Quero parar de zanzar de um lado pro outro das minhas próprias emoções. Não quero ser feliz ou triste, quero ser os dois. Não quero ter alegria ou decepções, preciso de tudo. Não quero sentir e depois parar de sentir. Quero sentir sempre... Não quero histórias fantasiosas, utópicas... Sem essa confusão que eu apronto em mim. Eu só quero viver. Quero saber COMO. Quero arrumar a minha bagunça. Conseguir olhar pra mim e gostar do que eu vejo. Parar de procurar alguma coisa a mais e aproveitar a minha felicidade, os meus momentos, bons ou maus. No final das contas, tudo o que a gente procura é a felicidade.E ei! Essa eu já tenho! No meu meio...não em qualquer ponta oposta à outra. Mas no meio, em mim, comigo. No inteiriço das coisas, preenchendo, não finalizando ou começando. A felicidade não é começo nem fim. É um meio...um caminho. E você só entende e enxerga quando se faz parte dessa estrada, se coloca entre. Sem precisar de pressa pra chegar num final. Sem arrependimentos que te façam voltar pra um começo qualquer.

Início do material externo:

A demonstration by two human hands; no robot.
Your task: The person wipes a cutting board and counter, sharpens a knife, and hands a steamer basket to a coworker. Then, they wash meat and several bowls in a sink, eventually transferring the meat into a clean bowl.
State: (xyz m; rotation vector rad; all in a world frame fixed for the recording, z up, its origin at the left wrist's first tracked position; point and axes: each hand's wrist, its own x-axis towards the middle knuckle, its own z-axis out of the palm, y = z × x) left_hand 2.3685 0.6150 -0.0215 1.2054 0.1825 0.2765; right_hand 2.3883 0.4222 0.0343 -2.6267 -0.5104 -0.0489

O meio termo é sentir cada passo. Andar macio, sentindo os pés tocarem a terra. Inspirar forte, aproveitando o vento no rosto e o cheiro de grama molhada. Expirar devagar, pra poder ter a pausa, o tempo que te faz consciente daquele momento. Daqueles momentos.
É eu quero o meio termo...sem a vontade desenfreada de aproveitar tudo e acabar aproveitando nada. Eu quero o meio termo. Entre nascer e existir: o viver.
O meio termo é sentir cada passo. Andar macio, sentindo os pés tocarem a terra. Inspirar forte, aproveitando o vento no rosto e o cheiro de grama molhada. Expirar devagar, pra poder ter a pausa, o tempo que te faz consciente daquele momento. Daqueles momentos.
É eu quero o meio termo...sem a vontade desenfreada de aproveitar tudo e acabar aproveitando nada. Eu quero o meio termo. Entre nascer e existir: o viver.